The Health Ministry’s marking of the world no-tobacco day also happened in a day of frenzy and then its message died with a whimper. The smokers continue to puff away like chimneys relishing the cheap prices the cigarette companies levy and irresponsible government policies allow. Yes, in not knowing or being oblivious to these prevailing facts, Maldives maybe bracing for a non-communicable diseases epidemic of epic proportions not too far down in the future.

When will our policy makers do something about the open dumping and burning on Thilafushi? Surely, the city council or the housing ministry – as the case maybe – can devise a garbage-segregation at the house-hold level policy that can solve this issue of open burning of plastics at Thilafushi? Male will then have a true windfall of a ‘cleaner’ plume from Thilafushi, even if nothing else is done. But of course the culprit of the dioxins must be collected and put to recycling.  I am sure we can take a page from what the tourist resorts are doing about this. And of course, in a country that is so effete in its soil-content, but where many are into vegetable farming and now also foraying into the pleasures of home-gardening, could we not make gold from garbage by commercially composting this one third or so of collected garbage?
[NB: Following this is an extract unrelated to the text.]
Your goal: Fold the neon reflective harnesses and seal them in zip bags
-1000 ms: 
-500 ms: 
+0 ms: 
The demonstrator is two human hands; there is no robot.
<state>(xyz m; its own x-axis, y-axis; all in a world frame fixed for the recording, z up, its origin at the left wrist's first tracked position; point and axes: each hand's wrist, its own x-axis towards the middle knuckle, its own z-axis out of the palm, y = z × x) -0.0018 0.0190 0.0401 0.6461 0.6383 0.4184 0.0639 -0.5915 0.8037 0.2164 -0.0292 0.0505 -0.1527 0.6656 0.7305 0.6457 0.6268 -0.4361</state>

We will create jobs and reduce our import of biodiversity-damaging compost from outside our shores. For the know-how on composting, there are sprouting local examples also. But given our aversion to listening to home-grown solutions, I guess “a prophet is never heard in his own country” adage applies too well here. Alas, for us it has always been alien solutions that seem to attract us!  

And that goes for our other habits also. As such, in regards to our second case here, when will we as a public wake up to the tricks of the cigarette companies to keep us who are in poorer countries hooked and clearly directed towards the disease and slow death these products augur?